- **Work request**
Look below for the line with "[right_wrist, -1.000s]"; begin the copy there and stop after the line with "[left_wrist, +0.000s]", keeping the text exact and the pictures out.

- **Information shown**
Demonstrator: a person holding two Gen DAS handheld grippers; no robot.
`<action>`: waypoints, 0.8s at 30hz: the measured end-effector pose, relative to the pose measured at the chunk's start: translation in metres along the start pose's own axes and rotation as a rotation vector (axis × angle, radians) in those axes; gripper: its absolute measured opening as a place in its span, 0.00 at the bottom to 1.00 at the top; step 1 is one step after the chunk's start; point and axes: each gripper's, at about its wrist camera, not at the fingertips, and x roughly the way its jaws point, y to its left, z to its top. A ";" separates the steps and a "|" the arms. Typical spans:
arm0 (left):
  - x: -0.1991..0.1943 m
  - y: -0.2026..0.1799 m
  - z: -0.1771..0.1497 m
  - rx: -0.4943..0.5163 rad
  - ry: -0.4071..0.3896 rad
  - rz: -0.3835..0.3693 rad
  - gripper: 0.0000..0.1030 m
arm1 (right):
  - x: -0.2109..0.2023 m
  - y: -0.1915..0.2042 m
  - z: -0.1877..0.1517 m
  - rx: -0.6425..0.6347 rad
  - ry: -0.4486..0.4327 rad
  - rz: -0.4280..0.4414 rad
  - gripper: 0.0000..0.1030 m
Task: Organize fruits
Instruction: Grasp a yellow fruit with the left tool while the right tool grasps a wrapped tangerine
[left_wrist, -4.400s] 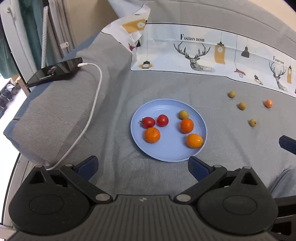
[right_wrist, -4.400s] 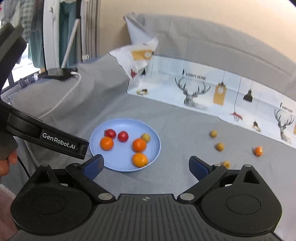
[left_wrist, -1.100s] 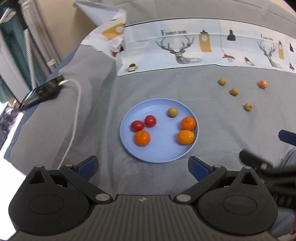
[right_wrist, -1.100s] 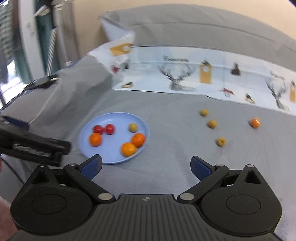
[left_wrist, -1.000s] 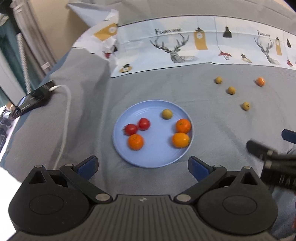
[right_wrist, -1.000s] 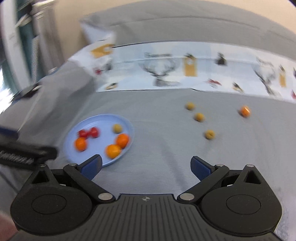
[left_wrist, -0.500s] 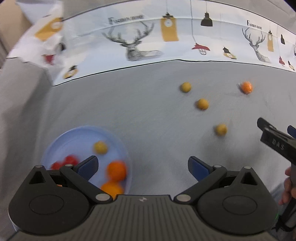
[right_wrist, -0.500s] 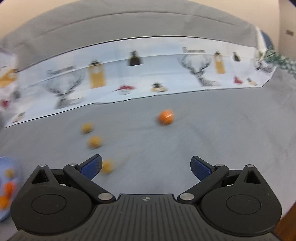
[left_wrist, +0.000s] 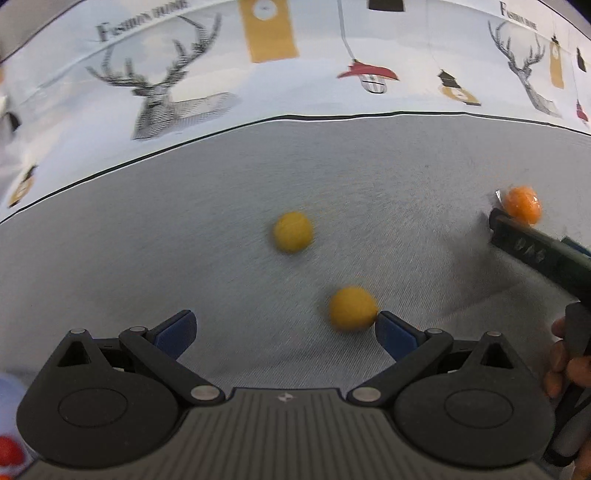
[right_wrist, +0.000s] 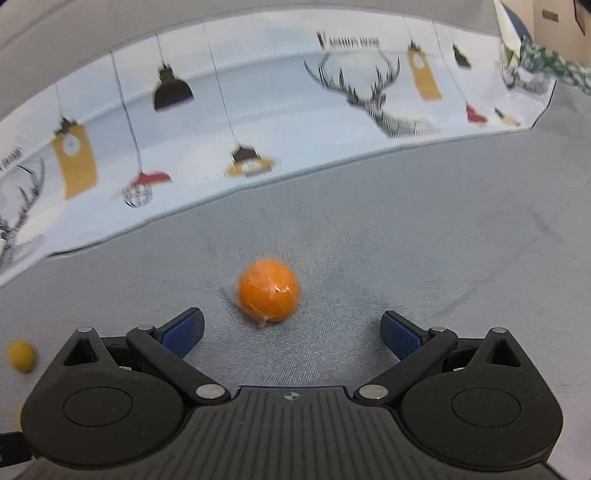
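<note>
A grey cloth (left_wrist: 221, 206) covered the whole surface, and along its far side ran a pale printed band (left_wrist: 295, 74) with deer, hanging lamps and yellow tags, seen in both wrist views. The left gripper (left_wrist: 284, 326) hung low over the cloth with its blue-padded jaws spread wide and nothing between them. The right gripper (right_wrist: 291, 330) was likewise spread wide and empty; from the left wrist view its dark finger reached in from the right edge, and part of a hand (left_wrist: 565, 365) showed on its handle below. An orange (right_wrist: 269, 290), wrapped in what looked like clear film, lay on the cloth just ahead of the right gripper, roughly centred on the gap between its fingers but beyond the pads and not touching either one. In the left wrist view the same orange sat at the far right, just behind the tip of that dark finger; whether they touched could not be told. Two small yellow fruits lay in front of the left gripper: the near fruit (left_wrist: 352, 308) sat close against the tip of its right pad, blurred, and the far fruit (left_wrist: 293, 232) lay further out, apart from it. At the bottom left corner of the left view a sliver of pale plate (left_wrist: 9, 402) and a bit of red fruit (left_wrist: 9, 452) showed. Another yellow fruit (right_wrist: 21, 356) sat at the left edge of the right view.
</note>
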 end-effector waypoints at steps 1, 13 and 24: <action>0.008 -0.002 0.001 0.006 0.013 0.008 1.00 | 0.003 0.006 -0.002 -0.051 -0.009 -0.022 0.99; 0.001 0.004 -0.005 -0.057 0.020 -0.049 0.67 | 0.004 0.007 -0.001 -0.063 -0.039 -0.020 0.90; -0.045 0.006 -0.012 0.038 -0.077 -0.057 0.29 | -0.009 -0.003 0.004 -0.024 -0.102 0.002 0.38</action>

- **Result for this task**
[right_wrist, -1.000s] 
[left_wrist, -0.500s] 
[right_wrist, -0.500s] 
[left_wrist, +0.000s] 

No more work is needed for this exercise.